What the task asks: Tally how many lines in this material contain the word "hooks", and reply only with the count.

Supplied information:
┄┄┄┄┄┄┄┄┄┄┄┄┄┄┄┄┄┄┄┄

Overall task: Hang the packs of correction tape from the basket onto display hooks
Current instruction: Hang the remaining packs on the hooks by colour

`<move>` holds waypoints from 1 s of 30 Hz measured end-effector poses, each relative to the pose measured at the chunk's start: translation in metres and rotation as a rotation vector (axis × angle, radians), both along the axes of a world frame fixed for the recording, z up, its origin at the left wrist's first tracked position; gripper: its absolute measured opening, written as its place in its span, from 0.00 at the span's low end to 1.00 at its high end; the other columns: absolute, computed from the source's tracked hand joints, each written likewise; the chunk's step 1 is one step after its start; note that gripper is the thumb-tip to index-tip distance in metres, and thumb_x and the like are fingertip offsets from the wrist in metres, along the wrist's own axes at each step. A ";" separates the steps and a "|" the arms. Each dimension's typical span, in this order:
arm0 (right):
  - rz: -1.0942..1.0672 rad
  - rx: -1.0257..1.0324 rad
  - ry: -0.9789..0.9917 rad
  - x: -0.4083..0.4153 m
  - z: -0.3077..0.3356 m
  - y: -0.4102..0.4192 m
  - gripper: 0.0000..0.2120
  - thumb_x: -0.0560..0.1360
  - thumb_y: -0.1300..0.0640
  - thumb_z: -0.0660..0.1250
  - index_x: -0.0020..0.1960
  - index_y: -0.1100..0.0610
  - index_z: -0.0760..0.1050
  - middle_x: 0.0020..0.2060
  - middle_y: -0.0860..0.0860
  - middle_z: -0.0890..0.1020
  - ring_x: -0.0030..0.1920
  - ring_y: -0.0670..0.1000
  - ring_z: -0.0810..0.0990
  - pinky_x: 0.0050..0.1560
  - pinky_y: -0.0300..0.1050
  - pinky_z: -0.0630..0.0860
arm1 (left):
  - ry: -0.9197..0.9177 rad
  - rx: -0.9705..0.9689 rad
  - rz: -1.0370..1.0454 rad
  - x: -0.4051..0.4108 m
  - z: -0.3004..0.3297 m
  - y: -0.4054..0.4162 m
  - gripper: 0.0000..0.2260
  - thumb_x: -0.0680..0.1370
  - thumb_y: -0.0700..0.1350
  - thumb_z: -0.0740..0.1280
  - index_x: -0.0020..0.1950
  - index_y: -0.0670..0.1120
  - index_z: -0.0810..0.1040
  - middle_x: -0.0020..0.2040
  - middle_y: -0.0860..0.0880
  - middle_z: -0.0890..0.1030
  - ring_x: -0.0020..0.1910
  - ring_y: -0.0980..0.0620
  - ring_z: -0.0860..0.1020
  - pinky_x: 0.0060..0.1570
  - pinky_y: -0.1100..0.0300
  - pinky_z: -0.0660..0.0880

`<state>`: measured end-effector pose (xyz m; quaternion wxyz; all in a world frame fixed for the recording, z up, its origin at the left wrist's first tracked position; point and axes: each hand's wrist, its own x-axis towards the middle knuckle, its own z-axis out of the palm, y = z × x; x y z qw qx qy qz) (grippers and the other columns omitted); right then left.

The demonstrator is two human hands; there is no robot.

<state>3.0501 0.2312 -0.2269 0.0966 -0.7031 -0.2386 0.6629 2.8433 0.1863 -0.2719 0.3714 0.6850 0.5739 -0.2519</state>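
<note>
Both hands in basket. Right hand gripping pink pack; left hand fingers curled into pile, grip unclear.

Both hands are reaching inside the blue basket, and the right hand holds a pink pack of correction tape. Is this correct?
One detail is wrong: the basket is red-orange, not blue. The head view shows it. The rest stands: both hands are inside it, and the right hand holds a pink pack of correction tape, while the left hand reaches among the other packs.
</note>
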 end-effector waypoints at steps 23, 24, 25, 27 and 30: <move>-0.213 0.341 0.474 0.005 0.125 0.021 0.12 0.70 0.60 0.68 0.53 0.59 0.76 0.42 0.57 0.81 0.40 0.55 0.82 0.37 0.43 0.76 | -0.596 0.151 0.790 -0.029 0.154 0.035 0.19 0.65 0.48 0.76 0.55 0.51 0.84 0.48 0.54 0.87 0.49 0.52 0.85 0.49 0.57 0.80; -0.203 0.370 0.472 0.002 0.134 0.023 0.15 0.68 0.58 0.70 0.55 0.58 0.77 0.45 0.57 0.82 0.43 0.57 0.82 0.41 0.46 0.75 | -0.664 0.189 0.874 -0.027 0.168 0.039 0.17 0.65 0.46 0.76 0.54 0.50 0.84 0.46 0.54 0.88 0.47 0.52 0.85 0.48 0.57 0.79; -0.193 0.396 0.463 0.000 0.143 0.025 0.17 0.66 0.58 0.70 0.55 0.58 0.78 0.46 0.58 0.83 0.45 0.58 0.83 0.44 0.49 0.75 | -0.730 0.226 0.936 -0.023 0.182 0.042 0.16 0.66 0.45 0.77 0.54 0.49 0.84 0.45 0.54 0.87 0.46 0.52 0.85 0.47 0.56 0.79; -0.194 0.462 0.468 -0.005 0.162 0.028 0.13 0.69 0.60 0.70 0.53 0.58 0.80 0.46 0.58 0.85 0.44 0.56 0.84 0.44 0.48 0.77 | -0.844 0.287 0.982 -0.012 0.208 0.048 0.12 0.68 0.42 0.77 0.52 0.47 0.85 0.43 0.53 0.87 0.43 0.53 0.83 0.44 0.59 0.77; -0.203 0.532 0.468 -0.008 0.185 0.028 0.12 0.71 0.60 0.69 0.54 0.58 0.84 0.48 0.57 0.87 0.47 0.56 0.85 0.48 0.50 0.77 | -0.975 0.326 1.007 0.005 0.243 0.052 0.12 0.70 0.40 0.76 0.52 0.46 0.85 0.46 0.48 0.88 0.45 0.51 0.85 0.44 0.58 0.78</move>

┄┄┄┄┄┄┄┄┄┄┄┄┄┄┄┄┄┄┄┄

Exercise output: 2